Wednesday, August 31, 2011

And You Thought Your Job was Tedious

I've always felt sorry for Jimmy Buffet. Sure, he gets to spend most of his life wearing Hawaiian shirts, strumming his six-string for half-drunk tourists, and generally being the exemplar of the middle-aged laid back surfer dude. But you just know that in every single gig he performs, he's not getting off the stage until he sings that song. How sick he must be of it. How does he even pretend to want to do it again?

Then I read about this guy in an AP wire story today:

NEW YORK — Saturday night's performance of "The Phantom of the Opera" on Broadway will be perhaps most memorable for someone who's seen the show a lot.
It will be the last one for actor George Lee Andrews, who will have wrapped up his 9,382nd show over 23 years. The show helped him capture the Guinness World Records title for the most performances in the same Broadway show.
Producers revealed this week that 68-year-old Andrews would not be continuing in the role of Monsieur Andre. Aaron Galligan-Stierle, who is Andrew's son-in-law, will take over the part beginning Sept. 5.
I don't know--I saw "The Phantom of the Opera" once, and that seemed plenty for me. This guy must be seeing flying chandeliers in his sleep.

The error here comes in the final sentence, and it raises an issue that always gives me the heebie-jeebies: how to possessive-ize a name ending in S. I know it should be simple, but this is one of those situations where (metaphorically speaking, anyway) I just mumble into my hand and avoid eye contact and hope nobody presses the point.

Strunk and White have a clear opinion on this--in fact, it is the first rule in the "little book": "Form the possessive singular of the noun by adding 's." It's "Charles's friend" and Burns's poems" they say with characteristic assuredness. (And yet, somewhat curiously, they make exceptions for "ancient possessive names ending in -es and -is," and for Jesus. So it would be "Jesus' iPod," for Christ's sake. That guy gets all the special breaks.)

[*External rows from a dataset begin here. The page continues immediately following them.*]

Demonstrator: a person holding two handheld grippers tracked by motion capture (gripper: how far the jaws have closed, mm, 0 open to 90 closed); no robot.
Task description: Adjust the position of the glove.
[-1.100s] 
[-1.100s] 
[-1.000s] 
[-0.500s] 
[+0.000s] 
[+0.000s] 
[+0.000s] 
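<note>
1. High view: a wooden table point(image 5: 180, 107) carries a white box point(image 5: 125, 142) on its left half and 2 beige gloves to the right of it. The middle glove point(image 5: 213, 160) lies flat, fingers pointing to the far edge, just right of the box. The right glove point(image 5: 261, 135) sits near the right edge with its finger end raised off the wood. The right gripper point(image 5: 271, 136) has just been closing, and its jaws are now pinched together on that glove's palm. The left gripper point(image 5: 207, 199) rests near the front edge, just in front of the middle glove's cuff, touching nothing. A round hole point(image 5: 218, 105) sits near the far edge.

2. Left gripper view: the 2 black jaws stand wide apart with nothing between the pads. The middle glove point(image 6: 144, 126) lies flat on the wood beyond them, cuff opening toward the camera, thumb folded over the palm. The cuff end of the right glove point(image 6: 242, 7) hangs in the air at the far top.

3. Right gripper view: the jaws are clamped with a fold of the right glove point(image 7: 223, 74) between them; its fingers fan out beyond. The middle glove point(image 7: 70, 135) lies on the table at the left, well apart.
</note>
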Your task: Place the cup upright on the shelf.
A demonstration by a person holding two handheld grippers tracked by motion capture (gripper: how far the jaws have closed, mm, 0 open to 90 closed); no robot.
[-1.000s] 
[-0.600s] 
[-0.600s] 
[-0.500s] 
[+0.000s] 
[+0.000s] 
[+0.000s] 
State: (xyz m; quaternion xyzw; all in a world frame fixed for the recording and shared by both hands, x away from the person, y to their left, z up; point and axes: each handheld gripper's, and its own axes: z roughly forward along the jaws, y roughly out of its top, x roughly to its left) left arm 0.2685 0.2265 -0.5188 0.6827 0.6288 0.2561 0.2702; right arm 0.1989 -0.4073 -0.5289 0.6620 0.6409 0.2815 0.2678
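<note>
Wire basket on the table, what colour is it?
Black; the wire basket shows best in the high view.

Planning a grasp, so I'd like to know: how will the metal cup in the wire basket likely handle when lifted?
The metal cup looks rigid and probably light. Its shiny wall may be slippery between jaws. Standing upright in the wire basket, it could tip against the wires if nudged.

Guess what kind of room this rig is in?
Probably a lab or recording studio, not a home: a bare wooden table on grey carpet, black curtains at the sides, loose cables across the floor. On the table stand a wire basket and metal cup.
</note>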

But it's not really that simple. If you believe this source (and come on, it's on the Internet--why wouldn't you?) it's "Arkansas's former governor" but "Alexander Dumas' first novel." It's "the Smiths' car" but "the Joneses' home." But is it "the boss' memo" or "the boss's memo"? (Or what about "the bosses's memo"?) At this point, let's admit it, we just want to leave it for the intern and go get something to eat.

In any case, in the example above, the iron-man actor's surname is Andrews--which means that most people would form the possessive thusly: Andrews'. Some counter-culture goth types might argue for Andrews's, even at the risk of sounding like Homer Simpson referring to his neighbors as "the Flanderseseses." But no civilized person in possession of their possessive faculties could possibly justify rendering it Andrew's.

Friday, August 26, 2011

Who You Calling Toddler?


Here's an alarming story from The Province, attributed to that prodigious contributor, Staff Reporter:
A baby was pepper-sprayed  Tuesday morning in a dispute between two dog owners. The mother and the six-month-old baby were walking with their pit bull in the 9400-block 132A Street in Surrey just after 9 am. when a man with a doberman pulled out a canister and sprayed the pit bull. The toddler was hit with some of the spray.
According to RCMP, the man says his dog was being attacked. 
 My problem here is not with the "he barked, she barked" nature of the crime, but rather with the inconsistent identification of the child in question. "Six-month-old baby" makes perfect sense. But you have to be old enough to toddle (i.e.: stumble about in an amusingly drunken manner) to be considered a toddler, so that second designation is just wrong.

And while we're on the topic--who among us hasn't at least fantasized at some point about giving an obstreperous toddler a blast in the puss with bear spray? Be honest, now.

Sunday, August 21, 2011

I See Dead People Seeing Things

I was just going from the fridge to the patio-cum-office (if you're going to spend the weekend working, you may as well throw some sunshine and Margaritas into the mix), and as I passed the TV, I caught a snippet of newscast. Something about a fundraising bike ride up a North Shore mountainside, called The Cyprus Challenge. The ride is in honor of Jack Poole, who, according to the perky newscaster,
"...was integral in bringing the Olympics to Vancouver. Poole died in 2009, just months before he saw his dream become a reality."
I don't mean to be a Debbie Downer, but as I understand it, one's powers of observation are among the first things to go after one dies.